> How to complete this task
Working from the data below, write out exactly the lines from its first through the line that contains "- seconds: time", both ends included and pictures omitted.

> Record set
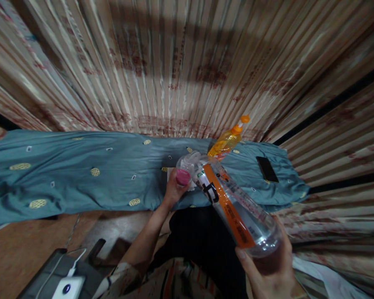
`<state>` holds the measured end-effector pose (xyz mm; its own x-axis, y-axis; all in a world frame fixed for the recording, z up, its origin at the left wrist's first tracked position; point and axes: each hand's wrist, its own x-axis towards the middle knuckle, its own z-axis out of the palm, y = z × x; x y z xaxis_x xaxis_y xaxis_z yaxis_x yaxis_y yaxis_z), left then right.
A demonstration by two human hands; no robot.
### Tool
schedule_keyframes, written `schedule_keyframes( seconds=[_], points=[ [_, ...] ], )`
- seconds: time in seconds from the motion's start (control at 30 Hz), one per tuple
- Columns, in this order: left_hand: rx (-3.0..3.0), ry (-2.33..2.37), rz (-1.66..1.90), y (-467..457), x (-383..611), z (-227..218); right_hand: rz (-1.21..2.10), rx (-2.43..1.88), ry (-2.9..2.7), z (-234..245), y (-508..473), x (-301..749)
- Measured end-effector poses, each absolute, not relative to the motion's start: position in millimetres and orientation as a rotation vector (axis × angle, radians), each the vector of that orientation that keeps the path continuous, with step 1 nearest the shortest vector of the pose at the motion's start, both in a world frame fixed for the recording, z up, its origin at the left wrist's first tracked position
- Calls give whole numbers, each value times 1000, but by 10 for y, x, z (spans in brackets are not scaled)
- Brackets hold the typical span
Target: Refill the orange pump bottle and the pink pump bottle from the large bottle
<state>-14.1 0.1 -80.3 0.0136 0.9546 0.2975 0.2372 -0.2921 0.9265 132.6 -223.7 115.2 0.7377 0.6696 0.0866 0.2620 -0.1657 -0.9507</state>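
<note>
My left hand (175, 190) is wrapped round a small clear cup (183, 176) that shows pink inside; whether that is liquid or the cup's bottom I cannot tell. In my right hand (269, 270) is the base of a large clear plastic bottle (237, 207) with an orange, black and white label. The bottle lies tilted, its neck end down at the cup's rim, and clear liquid shows in it. Behind them stands a bottle of yellow liquid (223, 143) with an orange pump-like cap. Something white, perhaps paper (171, 172), lies partly hidden under the cup.
A teal cloth with yellow pineapple prints (112, 178) covers the long narrow surface before me. Towards its right end lies a dark phone (267, 169). Patterned curtains (162, 62) hang behind and to the right. At lower left, a white power bank (68, 287) with a cable rests on a grey seat.
</note>
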Motion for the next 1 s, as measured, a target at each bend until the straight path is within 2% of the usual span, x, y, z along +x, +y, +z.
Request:
schedule_keyframes(
  seconds=[1.0],
  points=[
    [1597, 1241, 1311, -11, -151, -745, 453, -1731, -728, 1120, -2258, 1339]
  ],
)
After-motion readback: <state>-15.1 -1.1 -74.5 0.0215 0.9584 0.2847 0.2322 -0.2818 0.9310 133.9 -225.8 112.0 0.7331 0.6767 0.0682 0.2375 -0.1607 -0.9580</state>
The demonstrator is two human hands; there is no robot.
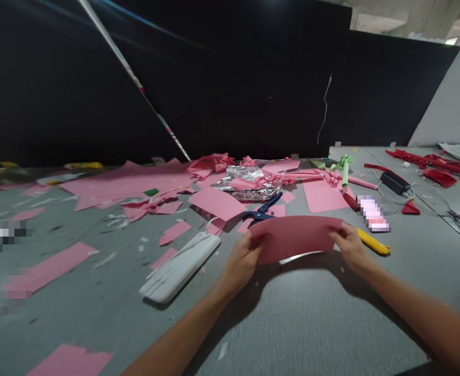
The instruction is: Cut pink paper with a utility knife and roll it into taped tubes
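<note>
A rectangular sheet of pink paper (296, 239) is stretched between my two hands, bowed slightly and raised above the grey surface. My left hand (242, 258) pinches its left end. At the opposite end, my right hand (349, 244) grips the paper between thumb and fingers. Just behind the sheet lies a dark blue hand tool (264, 210), partly covered by it. A white oblong case (181, 267) lies left of my left hand. Close to my right hand rests a yellow-handled cutter (374, 242), its near end hidden by that hand.
Pink paper scraps (175, 232) litter the left side, with a large pink sheet (131, 183) behind. Crumpled foil (241, 180) lies near the black wall (233, 78). Rightward are a blurred-out phone (372, 213), a black adapter (394, 183) with cables, and red paper pieces (441, 177).
</note>
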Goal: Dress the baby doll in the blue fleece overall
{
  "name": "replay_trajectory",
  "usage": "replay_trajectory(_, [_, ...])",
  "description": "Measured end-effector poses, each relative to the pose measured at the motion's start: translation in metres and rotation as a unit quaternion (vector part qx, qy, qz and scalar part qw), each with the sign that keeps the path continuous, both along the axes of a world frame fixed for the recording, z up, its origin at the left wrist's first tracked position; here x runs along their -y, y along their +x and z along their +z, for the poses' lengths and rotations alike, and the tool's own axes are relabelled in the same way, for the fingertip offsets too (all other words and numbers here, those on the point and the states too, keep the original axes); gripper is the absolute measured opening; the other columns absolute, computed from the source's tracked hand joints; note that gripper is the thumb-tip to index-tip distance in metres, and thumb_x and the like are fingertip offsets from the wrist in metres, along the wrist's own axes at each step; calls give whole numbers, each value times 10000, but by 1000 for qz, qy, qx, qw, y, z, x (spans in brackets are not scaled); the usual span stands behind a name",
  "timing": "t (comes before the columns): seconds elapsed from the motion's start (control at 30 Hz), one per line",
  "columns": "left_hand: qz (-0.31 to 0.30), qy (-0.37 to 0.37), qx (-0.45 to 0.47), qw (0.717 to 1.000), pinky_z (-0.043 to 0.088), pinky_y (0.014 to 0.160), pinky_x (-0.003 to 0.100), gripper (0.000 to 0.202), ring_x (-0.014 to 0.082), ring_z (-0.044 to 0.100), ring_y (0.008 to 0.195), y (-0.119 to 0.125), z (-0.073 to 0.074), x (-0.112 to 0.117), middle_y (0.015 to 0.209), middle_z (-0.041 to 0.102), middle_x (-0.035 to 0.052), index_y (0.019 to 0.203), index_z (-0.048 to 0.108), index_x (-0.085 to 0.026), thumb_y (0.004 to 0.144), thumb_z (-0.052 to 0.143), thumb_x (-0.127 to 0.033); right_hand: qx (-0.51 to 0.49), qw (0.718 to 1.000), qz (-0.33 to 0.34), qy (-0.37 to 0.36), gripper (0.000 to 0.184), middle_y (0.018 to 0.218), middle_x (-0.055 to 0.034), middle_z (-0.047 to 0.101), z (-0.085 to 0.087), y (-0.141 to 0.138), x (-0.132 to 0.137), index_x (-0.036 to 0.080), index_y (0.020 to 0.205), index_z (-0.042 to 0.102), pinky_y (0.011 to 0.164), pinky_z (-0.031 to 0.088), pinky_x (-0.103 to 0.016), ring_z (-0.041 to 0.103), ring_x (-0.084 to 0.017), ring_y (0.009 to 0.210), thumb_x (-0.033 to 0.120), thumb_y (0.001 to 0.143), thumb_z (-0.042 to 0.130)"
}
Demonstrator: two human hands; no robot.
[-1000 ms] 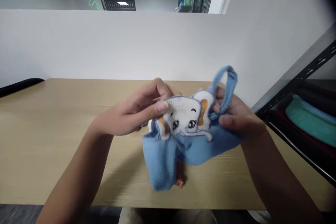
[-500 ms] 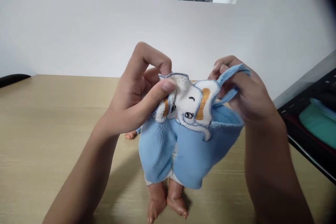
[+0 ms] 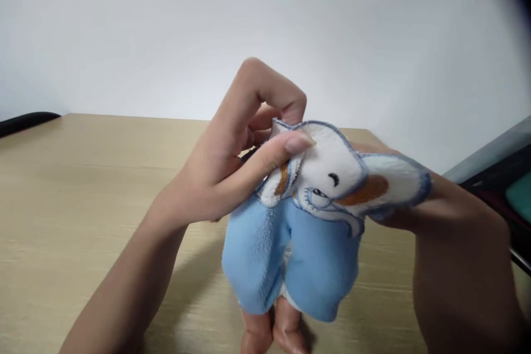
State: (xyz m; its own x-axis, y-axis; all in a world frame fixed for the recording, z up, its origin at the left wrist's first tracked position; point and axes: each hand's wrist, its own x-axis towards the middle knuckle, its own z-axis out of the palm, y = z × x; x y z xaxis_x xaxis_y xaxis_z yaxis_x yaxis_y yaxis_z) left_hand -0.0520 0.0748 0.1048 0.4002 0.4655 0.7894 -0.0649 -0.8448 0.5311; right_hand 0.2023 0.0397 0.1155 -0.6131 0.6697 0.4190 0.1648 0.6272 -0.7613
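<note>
Light blue fleece doll overalls (image 3: 321,265) are in the middle, with the doll's bare legs (image 3: 286,323) sticking out below. On their front is a white embroidered animal face (image 3: 332,149) with a brown-and-white ear that spreads to the right. My left hand (image 3: 232,149) is closed on the upper left edge of the overalls, thumb in front and bent fingers behind. Behind the ear flap, my right hand (image 3: 452,210) reaches into the right side of the garment. Its fingers are hidden by the cloth. The doll's upper body is hidden too.
The doll stands over a light wooden table (image 3: 83,221). A white partition (image 3: 145,55) rises behind it. At the right edge lies a dark rack or tray with a green item (image 3: 520,193). A black curved edge (image 3: 29,120) shows at the far left.
My right hand has moved down and behind the animal ear, and the blue strap loop around it is out of sight. The ear flap now spreads rightward. My left hand keeps its hold.
</note>
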Motion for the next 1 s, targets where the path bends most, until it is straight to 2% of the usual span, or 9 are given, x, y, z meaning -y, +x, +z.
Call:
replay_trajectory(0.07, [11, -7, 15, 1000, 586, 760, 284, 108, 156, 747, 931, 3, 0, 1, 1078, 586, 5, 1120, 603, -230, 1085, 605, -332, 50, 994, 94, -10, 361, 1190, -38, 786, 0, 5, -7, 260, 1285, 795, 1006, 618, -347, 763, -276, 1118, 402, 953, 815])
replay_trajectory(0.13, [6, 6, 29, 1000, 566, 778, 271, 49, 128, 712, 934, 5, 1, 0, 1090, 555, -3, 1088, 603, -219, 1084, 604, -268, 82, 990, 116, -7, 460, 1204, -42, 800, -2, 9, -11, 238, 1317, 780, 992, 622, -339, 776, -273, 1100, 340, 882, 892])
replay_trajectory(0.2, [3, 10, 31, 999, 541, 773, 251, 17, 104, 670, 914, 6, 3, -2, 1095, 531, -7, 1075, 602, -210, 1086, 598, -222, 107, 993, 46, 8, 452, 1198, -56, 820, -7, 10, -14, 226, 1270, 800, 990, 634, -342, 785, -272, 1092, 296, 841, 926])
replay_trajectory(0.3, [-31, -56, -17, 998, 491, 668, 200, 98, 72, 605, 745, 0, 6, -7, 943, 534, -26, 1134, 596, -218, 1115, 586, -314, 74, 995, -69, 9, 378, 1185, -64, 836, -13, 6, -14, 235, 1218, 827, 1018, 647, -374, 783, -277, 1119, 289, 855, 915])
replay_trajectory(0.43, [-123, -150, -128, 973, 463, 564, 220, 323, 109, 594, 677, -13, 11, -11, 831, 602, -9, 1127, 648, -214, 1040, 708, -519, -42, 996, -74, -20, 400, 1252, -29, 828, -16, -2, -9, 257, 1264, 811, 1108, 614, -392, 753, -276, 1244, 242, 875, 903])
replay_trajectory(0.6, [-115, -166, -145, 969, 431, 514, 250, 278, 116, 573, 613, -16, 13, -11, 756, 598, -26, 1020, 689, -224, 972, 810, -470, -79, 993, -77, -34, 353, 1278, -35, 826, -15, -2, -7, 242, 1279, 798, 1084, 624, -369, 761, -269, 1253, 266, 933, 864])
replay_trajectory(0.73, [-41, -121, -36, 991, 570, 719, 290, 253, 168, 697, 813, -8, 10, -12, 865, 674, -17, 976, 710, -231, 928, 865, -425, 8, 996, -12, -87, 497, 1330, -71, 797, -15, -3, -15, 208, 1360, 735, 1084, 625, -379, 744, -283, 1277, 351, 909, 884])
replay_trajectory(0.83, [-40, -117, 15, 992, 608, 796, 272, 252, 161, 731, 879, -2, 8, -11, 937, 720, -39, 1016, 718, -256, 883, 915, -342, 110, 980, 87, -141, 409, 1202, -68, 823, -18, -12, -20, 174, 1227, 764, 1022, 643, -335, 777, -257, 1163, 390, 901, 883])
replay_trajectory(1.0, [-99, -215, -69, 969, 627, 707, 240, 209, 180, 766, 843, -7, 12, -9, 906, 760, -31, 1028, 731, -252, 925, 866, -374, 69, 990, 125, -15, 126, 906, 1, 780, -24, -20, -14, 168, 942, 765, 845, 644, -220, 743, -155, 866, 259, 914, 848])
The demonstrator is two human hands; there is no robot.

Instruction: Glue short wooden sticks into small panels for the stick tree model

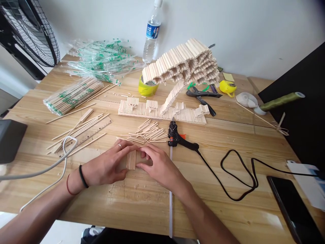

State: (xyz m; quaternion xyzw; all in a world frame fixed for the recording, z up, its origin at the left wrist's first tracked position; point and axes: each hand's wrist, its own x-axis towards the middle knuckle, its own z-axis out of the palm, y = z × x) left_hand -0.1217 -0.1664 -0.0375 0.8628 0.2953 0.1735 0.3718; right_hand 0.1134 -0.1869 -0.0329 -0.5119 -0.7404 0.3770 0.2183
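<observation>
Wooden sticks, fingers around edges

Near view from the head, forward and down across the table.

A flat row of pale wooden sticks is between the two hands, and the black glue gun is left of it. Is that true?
Not left: the head view shows the black glue gun to the right of the flat row of pale wooden sticks. The rest is true.
</observation>
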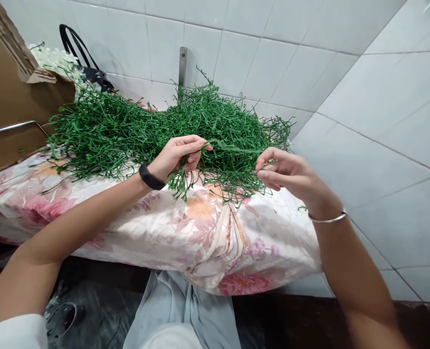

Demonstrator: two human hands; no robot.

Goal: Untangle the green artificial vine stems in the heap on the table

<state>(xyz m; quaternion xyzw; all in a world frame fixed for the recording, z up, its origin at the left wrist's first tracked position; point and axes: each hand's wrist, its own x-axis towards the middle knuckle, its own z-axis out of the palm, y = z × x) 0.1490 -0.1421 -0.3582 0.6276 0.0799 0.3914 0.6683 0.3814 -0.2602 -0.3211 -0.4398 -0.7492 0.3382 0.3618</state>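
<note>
My left hand (pixel 184 152), with a black band on the wrist, is closed around a small bunch of green artificial stems (pixel 180 183) whose branched tips hang below the fingers. Thin green strands stretch from its thumb and forefinger across to my right hand (pixel 282 172). That hand wears a silver bangle, and its thumb and fingertips are pinched together at a stem; the exact grip is hard to make out. Behind and beneath both hands spreads a large heap of green artificial stems (pixel 128 126), loose and tangled, on the floral cloth (pixel 157 242).
A cardboard box (pixel 15 102) stands at the left, with white artificial flowers (pixel 57 63) and a black bag (pixel 95 77) behind it. White tiled walls (pixel 258 63) close off the back and right. A metal strip (pixel 182 68) is fixed to the back wall.
</note>
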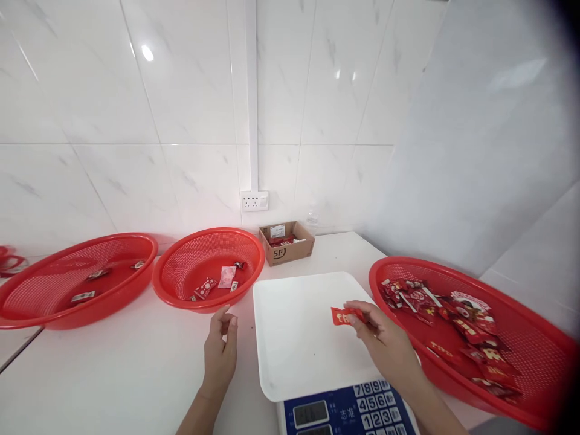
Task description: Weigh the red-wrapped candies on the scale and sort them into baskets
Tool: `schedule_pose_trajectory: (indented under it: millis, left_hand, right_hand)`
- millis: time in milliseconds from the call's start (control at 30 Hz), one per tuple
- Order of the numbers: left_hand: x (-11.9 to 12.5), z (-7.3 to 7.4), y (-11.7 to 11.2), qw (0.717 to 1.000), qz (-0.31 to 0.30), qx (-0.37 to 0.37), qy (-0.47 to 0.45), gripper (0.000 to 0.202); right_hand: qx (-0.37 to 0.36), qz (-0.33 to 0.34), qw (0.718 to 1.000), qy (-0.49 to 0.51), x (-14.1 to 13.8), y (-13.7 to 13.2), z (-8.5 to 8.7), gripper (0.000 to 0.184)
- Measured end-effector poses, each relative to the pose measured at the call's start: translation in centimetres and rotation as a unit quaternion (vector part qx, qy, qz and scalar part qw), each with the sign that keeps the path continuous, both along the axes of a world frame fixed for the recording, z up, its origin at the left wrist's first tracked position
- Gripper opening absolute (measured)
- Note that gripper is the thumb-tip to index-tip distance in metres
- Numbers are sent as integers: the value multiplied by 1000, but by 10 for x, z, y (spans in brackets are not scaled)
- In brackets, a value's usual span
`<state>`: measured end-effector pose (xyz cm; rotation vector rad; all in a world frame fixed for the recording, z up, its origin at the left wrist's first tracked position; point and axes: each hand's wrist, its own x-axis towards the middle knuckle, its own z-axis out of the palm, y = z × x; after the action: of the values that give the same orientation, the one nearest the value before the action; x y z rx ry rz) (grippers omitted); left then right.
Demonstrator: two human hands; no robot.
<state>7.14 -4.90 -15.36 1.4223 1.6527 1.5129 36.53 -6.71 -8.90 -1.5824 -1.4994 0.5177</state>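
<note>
My right hand pinches a small red packet with yellow characters between thumb and fingers. It holds the packet above the white pan of a digital scale; the blue keypad panel shows below the pan. Left of the pan, my left hand hovers over the white table with fingers loosely bent and thumb apart, holding nothing. Close beyond it stands a round red basket with a few small packets inside. Right of my right hand, a large red basket holds several red packets.
Another red basket with a few packets stands at the far left. A small cardboard box with red packets sits behind the scale. The tiled wall with a power socket bounds the table at the back.
</note>
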Motion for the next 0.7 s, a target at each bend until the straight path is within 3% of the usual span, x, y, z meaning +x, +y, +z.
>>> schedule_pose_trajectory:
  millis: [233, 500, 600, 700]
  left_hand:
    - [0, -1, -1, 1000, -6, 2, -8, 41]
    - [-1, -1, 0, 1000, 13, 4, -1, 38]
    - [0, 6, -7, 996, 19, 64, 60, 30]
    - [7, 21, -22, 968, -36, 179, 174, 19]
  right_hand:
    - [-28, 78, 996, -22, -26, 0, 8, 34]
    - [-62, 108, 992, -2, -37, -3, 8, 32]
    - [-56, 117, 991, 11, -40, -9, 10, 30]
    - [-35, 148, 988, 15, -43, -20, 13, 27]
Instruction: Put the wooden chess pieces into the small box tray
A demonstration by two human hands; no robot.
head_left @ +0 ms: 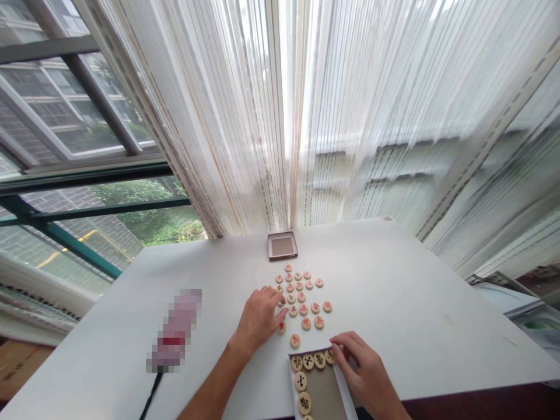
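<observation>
Round wooden xiangqi pieces (303,310) with red or black characters lie loosely grouped face up on the white table. My left hand (262,315) reaches over the group's left edge. Its thumb and fingers are apart around a piece there, partly covered by the fingertips. Close to me sits a shallow open box (345,391), with black-marked pieces (308,361) along its far side and down its left side. At the far right corner of the box, my right hand (363,364) has its thumb and fingers closed on the rim, beside the last piece in that row.
A box lid (282,245) lies toward the table's back edge, beyond the loose pieces. On the left is a pixelated purple object (177,332) with a black cord. Sheer curtains (350,116) hang behind the white table (415,303), with an open window at left.
</observation>
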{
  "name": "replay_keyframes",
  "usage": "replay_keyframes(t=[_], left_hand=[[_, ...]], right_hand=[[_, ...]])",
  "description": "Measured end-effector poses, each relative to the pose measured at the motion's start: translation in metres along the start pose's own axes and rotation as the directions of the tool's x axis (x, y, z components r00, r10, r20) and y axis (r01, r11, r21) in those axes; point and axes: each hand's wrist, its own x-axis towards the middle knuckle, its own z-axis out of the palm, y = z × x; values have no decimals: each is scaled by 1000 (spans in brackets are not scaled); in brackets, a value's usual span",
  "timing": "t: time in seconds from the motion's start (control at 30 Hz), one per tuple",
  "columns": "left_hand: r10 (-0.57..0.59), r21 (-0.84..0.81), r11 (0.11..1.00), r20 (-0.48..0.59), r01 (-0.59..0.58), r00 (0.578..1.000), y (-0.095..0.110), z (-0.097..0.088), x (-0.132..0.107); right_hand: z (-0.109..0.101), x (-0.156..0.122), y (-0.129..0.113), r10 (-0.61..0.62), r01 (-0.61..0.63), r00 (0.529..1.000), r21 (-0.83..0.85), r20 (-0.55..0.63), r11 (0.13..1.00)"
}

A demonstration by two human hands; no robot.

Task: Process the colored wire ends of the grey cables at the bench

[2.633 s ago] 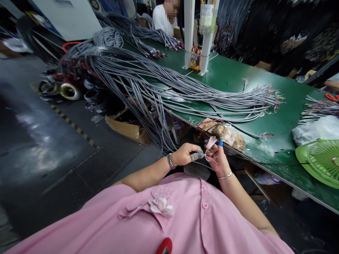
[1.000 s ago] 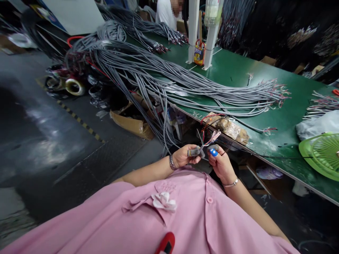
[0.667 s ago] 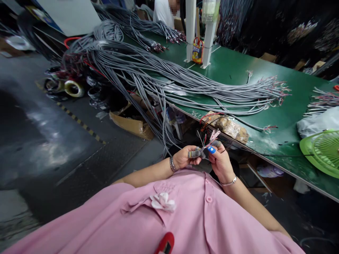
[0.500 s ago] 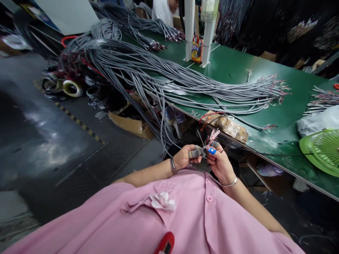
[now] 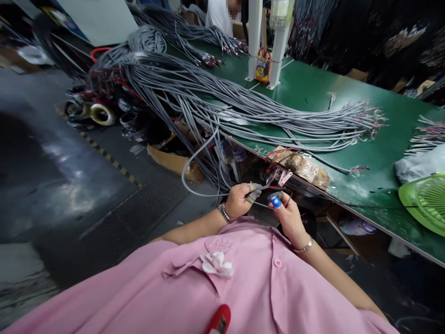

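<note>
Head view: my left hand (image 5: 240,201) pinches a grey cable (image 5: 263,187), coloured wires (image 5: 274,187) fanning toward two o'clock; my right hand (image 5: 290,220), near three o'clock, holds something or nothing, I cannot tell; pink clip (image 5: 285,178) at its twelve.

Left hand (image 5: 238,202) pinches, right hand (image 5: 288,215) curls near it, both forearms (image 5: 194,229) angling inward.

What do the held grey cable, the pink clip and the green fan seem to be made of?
Grey cable in the left hand: matte outer sheath, probably PVC or rubber; colored inner wires emerge at its end.
Pink clip: likely plastic, evenly colored; finish too small to tell.
Green fan: probably molded plastic, smooth, slightly glossy, with thin, evenly colored ribs.
</note>
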Motion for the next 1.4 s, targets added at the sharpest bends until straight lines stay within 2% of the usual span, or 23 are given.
replay_keyframes(t=[0.1, 0.2, 0.27, 0.33, 0.4, 0.5, 0.6, 0.73, 0.83, 0.93, 1.1, 1.4], left_hand=[[24, 63, 998, 38, -27, 999, -2, 1, -2], [8, 3, 1000, 61, -9, 998, 0, 2, -4], [-40, -86, 995, 84, 48, 996, 3, 2, -4], [-135, -234, 957, 166, 172, 977, 6, 2, -5], [-243, -407, 843, 295, 351, 924, 9, 3, -5], [-335, -618, 564, 435, 548, 836, 9, 5, -4], [-326, -758, 337, 462, 558, 825, 8, 4, -1], [-308, -817, 199, 473, 542, 825, 9, 2, 0], [-314, -807, 184, 493, 561, 811, 11, 3, -3], [-328, -784, 213, 506, 584, 798, 13, 5, -7], [-310, -767, 218, 532, 603, 788, 13, 9, -11], [-338, -723, 243, 561, 646, 755, 15, 11, -12]], right_hand=[[5, 5, -3, -99, 102, 994, -83, 39, 991], [3, 12, 0, -134, 144, 988, -156, 71, 977], [-4, 14, 3, -157, 167, 986, -242, 61, 956], [-12, 16, 7, -213, 209, 977, -362, 30, 909], [-20, 18, 9, -261, 238, 965, -476, 19, 846], [-27, 18, 11, -257, 224, 966, -544, 16, 809], [-29, 15, 10, -216, 206, 976, -458, 31, 865], [-26, 9, 5, -109, 129, 990, -287, 86, 949], [-18, 7, 0, 22, 0, 975, -98, 221, 995], [-5, 8, -5, 56, -88, 947, 86, 315, 992], [9, 15, -6, 52, -98, 986, 302, 159, 948], [7, 14, 3, 87, -94, 996, 301, 37, 949]])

> Result for this task
`<state>` holds the measured end-effector pose (xyz mm; its own x-axis, y-axis; all in a world frame fixed for the recording, z up, its origin at the left wrist's first tracked position; point and axes: each hand's wrist, its own x-axis towards the middle knuckle, its own z-axis out of the palm, y = z × x; x y z xaxis_x xaxis_y xaxis_z yaxis_x yaxis_y yaxis_z), left then right.
A demonstration by two human hands; no robot.
### Tool
schedule_keyframes, written `schedule_keyframes( seconds=[_], points=[ [_, ...] ], )`
- seconds: time in seconds from the motion's start (control at 30 Hz), one per tuple

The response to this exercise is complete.